> **Data shown**

◆ ◆ ◆

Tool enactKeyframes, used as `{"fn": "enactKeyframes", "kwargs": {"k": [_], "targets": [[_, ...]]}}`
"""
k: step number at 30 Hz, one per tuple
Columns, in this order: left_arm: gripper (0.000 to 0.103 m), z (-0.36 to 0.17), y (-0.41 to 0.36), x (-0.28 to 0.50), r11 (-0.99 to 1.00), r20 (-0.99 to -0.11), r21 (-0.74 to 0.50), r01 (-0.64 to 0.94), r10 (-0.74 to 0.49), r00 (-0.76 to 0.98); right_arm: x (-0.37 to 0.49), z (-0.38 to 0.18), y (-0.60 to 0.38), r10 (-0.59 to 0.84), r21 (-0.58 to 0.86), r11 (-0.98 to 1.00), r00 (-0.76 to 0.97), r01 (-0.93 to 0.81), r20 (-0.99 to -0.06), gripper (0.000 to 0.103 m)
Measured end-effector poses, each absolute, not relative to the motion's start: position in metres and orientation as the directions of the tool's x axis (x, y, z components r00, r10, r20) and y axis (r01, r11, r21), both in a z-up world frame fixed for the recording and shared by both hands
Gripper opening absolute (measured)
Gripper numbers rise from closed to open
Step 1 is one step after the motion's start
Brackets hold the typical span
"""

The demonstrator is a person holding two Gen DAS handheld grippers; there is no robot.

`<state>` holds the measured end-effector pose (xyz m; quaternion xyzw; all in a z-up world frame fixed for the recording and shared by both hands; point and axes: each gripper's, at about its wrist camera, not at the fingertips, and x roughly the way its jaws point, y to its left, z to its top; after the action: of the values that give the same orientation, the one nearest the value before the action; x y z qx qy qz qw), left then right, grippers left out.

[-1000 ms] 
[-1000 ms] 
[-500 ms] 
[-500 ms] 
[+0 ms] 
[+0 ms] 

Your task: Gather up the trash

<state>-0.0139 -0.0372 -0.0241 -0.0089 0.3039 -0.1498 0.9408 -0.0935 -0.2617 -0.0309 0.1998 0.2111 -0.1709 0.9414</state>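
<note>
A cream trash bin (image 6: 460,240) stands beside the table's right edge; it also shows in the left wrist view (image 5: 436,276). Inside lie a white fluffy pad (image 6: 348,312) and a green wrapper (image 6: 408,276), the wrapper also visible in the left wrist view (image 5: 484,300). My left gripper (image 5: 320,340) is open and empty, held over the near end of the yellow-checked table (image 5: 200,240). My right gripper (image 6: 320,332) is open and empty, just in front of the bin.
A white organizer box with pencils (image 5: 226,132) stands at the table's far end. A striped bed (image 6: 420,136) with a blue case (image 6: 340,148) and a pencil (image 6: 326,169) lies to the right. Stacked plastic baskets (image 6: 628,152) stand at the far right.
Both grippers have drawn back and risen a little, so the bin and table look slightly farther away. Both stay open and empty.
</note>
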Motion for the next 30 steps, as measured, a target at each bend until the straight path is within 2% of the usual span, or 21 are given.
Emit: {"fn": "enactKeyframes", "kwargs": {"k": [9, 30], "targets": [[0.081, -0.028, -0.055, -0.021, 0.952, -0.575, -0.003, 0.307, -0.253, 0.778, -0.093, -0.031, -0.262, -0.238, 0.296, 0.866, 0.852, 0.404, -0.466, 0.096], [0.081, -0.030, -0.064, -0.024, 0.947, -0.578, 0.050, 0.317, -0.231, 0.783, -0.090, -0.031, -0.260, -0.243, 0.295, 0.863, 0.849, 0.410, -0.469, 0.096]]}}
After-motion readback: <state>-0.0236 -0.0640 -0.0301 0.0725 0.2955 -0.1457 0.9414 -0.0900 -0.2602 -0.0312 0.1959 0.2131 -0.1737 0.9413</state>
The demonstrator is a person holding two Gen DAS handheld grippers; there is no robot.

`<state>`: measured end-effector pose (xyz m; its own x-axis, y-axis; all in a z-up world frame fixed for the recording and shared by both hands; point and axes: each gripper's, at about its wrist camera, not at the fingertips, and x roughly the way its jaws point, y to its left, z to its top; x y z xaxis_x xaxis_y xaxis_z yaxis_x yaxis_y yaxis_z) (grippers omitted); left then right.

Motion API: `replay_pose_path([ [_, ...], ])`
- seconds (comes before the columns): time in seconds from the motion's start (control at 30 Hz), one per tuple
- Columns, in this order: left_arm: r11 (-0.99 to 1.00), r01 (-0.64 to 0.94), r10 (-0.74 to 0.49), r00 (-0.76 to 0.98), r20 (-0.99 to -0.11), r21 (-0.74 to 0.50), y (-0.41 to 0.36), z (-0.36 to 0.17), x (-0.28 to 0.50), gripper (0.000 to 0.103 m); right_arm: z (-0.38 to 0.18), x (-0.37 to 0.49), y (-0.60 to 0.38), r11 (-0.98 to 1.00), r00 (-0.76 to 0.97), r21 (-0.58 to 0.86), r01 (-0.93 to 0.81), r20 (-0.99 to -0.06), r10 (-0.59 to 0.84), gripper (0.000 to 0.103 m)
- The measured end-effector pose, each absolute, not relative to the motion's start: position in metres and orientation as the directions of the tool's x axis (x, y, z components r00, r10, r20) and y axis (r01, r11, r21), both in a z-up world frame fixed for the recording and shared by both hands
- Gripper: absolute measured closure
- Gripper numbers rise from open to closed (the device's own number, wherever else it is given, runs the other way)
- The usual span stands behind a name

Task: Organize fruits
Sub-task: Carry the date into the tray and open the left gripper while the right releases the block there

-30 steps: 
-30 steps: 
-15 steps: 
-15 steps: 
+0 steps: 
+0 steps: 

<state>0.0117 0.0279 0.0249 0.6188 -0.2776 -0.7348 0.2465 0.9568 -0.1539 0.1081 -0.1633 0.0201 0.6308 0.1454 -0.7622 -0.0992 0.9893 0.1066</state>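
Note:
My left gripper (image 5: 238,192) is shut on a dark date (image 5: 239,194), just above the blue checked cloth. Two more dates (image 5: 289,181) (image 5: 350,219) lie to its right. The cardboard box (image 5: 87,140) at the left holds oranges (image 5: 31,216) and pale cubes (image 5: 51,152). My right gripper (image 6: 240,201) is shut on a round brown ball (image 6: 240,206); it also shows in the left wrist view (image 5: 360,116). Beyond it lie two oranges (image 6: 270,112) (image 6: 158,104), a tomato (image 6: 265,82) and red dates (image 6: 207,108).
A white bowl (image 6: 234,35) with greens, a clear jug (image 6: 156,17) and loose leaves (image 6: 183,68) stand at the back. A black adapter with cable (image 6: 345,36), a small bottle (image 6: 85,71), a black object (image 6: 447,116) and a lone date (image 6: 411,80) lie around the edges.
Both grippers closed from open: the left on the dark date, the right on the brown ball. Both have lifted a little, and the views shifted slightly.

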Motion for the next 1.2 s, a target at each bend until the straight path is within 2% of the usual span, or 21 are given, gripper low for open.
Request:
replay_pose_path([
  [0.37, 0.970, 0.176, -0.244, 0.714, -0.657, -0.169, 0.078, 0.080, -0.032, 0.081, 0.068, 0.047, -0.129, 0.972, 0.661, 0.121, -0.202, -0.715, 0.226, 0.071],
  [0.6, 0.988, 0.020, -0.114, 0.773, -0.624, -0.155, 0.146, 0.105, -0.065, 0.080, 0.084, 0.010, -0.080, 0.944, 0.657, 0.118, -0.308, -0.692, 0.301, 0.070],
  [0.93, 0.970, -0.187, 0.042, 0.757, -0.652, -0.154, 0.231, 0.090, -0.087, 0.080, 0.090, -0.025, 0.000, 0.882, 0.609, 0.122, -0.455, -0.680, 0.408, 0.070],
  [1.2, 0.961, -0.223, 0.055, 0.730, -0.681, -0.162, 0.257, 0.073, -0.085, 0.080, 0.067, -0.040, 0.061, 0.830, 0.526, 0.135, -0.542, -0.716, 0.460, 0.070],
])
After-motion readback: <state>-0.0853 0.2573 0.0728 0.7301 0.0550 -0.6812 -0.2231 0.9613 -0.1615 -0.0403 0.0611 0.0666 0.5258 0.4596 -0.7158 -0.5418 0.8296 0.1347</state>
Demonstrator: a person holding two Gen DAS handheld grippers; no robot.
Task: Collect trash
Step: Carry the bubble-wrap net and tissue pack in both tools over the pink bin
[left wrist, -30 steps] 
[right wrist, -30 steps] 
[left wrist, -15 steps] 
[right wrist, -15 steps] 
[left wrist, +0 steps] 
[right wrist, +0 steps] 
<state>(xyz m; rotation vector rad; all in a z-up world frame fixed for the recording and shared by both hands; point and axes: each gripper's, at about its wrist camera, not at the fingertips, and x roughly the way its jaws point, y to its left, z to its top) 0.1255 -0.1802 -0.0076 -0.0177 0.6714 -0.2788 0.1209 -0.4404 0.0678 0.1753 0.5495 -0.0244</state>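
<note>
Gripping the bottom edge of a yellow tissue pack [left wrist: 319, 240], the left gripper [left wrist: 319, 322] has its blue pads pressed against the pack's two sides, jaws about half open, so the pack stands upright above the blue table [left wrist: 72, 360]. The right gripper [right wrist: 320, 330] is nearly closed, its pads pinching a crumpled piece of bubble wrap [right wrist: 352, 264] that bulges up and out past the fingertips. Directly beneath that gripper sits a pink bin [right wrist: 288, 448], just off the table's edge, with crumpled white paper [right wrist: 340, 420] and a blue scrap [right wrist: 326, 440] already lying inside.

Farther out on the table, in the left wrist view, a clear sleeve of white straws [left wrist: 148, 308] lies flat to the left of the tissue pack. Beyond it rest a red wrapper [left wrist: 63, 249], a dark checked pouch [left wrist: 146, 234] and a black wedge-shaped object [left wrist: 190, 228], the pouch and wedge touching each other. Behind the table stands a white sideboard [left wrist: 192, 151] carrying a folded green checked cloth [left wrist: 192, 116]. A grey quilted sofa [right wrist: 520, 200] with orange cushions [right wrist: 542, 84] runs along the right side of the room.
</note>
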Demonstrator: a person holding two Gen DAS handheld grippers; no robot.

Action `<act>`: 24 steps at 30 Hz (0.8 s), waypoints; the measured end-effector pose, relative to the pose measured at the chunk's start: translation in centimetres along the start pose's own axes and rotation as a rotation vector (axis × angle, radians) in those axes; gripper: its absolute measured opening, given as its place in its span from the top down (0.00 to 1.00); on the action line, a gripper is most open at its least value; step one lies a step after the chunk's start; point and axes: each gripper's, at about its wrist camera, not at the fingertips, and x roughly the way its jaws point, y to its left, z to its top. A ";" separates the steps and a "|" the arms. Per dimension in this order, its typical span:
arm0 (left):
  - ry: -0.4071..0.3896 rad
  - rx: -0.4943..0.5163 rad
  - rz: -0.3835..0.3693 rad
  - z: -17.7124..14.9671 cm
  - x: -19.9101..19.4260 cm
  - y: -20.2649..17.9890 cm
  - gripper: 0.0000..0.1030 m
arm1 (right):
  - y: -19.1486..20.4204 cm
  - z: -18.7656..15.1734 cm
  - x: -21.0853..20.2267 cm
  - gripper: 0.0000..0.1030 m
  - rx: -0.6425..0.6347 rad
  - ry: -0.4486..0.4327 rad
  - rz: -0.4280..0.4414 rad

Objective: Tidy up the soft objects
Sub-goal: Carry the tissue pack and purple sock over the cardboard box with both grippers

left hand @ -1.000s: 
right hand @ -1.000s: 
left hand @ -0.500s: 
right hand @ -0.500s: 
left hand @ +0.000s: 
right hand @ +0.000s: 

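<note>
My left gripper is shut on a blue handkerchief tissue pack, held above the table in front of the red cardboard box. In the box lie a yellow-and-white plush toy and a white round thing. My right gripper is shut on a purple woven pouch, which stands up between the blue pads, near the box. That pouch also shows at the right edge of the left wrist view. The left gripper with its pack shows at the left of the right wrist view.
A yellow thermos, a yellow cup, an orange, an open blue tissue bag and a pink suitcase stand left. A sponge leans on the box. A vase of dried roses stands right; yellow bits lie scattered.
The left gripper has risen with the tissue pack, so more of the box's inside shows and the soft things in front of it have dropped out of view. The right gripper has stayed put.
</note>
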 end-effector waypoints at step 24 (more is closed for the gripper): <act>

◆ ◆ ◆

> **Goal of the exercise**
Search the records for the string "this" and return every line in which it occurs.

> **Result of the exercise**
Columns, in this order: left_arm: gripper (0.000 to 0.103 m), z (-0.36 to 0.17), y (-0.41 to 0.36), x (-0.28 to 0.50), r11 (-0.99 to 1.00), r20 (-0.99 to -0.11), r21 (-0.74 to 0.50), r01 (-0.64 to 0.94), r10 (-0.74 to 0.49), r00 (-0.76 to 0.98); right_arm: x (-0.37 to 0.49), z (-0.38 to 0.18), y (-0.60 to 0.38), r10 (-0.59 to 0.84), r21 (-0.58 to 0.86), r11 (-0.98 to 1.00), r00 (-0.76 to 0.97), r01 (-0.93 to 0.81), r20 (-0.99 to -0.06), gripper (0.000 to 0.103 m)
- Columns, in this order: left_arm: r11 (-0.99 to 1.00), r01 (-0.64 to 0.94), r10 (-0.74 to 0.49), r00 (-0.76 to 0.98), r20 (-0.99 to -0.11), r21 (-0.74 to 0.50), y (-0.41 to 0.36), z (-0.36 to 0.17), x (-0.28 to 0.50), gripper (0.000 to 0.103 m); right_arm: z (-0.38 to 0.18), x (-0.37 to 0.49), y (-0.60 to 0.38), r11 (-0.98 to 1.00), r00 (-0.76 to 0.97), r21 (-0.58 to 0.86), r01 (-0.93 to 0.81), r20 (-0.99 to -0.06), r10 (-0.59 to 0.84), gripper (0.000 to 0.103 m)
Action `<act>`: 24 steps at 30 Hz (0.8 s), waypoints; the measured end-effector pose, relative to the pose measured at the chunk's start: translation in centimetres along the start pose's own axes and rotation as a rotation vector (axis × angle, radians) in those axes; gripper: its absolute measured opening, given as its place in its span from the top down (0.00 to 1.00); on the action line, a gripper is most open at its least value; step one lies a step after the chunk's start; point and axes: each gripper's, at about its wrist camera, not at the fingertips, and x roughly the way its jaws point, y to its left, z to its top. A ";" separates the steps and a "|" the arms. Per dimension in this order, its typical span:

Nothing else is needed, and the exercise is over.